Rosetta's view from cruising altitude

Rosetta’s view from cruising altitude

Humanity’s second-ever comet landing happens today when the European Space Agency’s Rosetta spacecraft (technically, the Philae lander) touches down on the comet Churumov-Gerasimenko at 16:00 UTC, or 11 a.m. Eastern, 7 a.m. Pacific to you civilians. Tune in to the ESA website  for live shots and people speaking in heavy accents.

Wait, second-ever landing?

The first landing happened more than nine years ago at somewhat higher speed, when Deep Impact’s “impactor” (not quite as poetic, but certainly evocative of its existential purpose) touched down on the comet Tempel 1. Philea is to land at 2.2 mph and needs grappling hooks so as not to bounce right back off; the impactor landed at 23,000 mph and vaporized, which was the idea.

Rosetta actually launched nearly a year before Deep Impact (on March 2, 2004; Deep Impact launched on Jan. 12, 2005). Deep Impact flew straight (or elliptically, fine) to its destination; Rosetta took an incredibly discursive route to its target, Spirographing  (hit “show full paths at the bottom and then play, lower left) through the inner solar system through a series of gravity assists swinging it back by Earth, Mars and a couple of asteroids before settling into orbit around the comet itself, which is damn near gravity-free in celestial-body terms. I will never find it anything short of incredible that people can figure out these trajectories years in advance, convert them to rocket and hydrazine pulses, and pull alongside a distant planet or comet.
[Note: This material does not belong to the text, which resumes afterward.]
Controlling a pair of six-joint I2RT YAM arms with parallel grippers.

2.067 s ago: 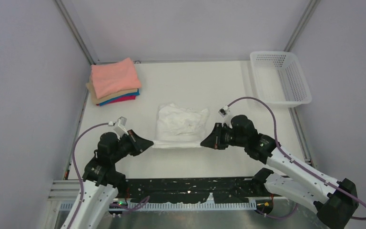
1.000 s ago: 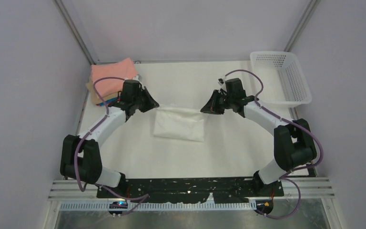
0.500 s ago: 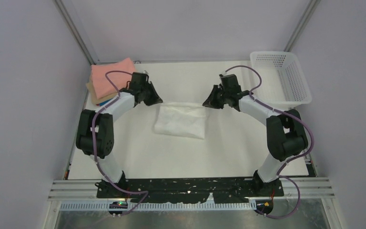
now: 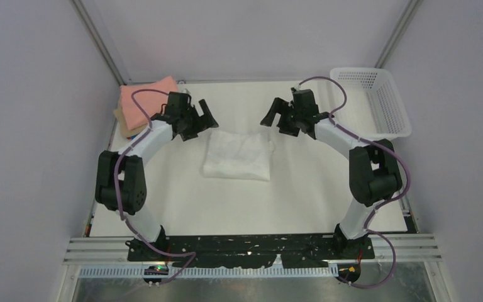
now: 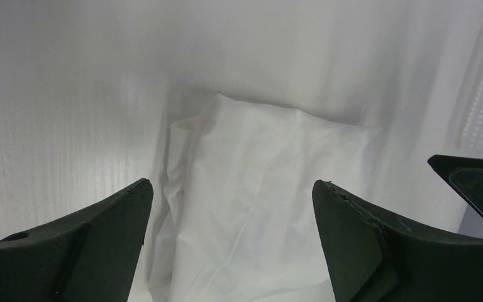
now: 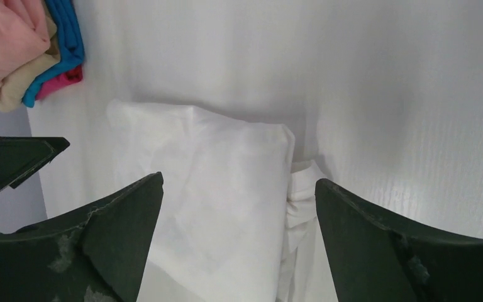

So today’s the big day, but regardless of what happens with Philae, they folks at ESA have already taken the best photos of a comet we’ve ever seen. Previous to this, the best close-up we had was from the impactor’s little camera, the last of these of which was shot 23 miles above Tempel 1’s the surface three seconds before the camera atomized.

Deep Impact impactor view. The last of these was shot 23 miles above the surface.

Deep Impact impactor view. The last of these was shot 23 miles above the surface.

The shot atop this post was taken about six miles above the surface of Churumov-Gerasimenko (should be a soft-rock band) by the Rosetta navcam. That’s airline cruising altitude. The Rosetta Flicker gallery is worth checking out. Haunting black-and-whites that could have been shot somewhere high in the Rockies on a moonlit night. But these were taken more than 300 million miles away, by a spacecraft that spent the last decade tooling across 4 billion miles of space in discursive pursuit of its charcoal-black partner. Assuming the landing goes well, Philae will do a bit of science and then spend a billion years clinging to the snowy dirtball like some bug hitching a ride on an RV.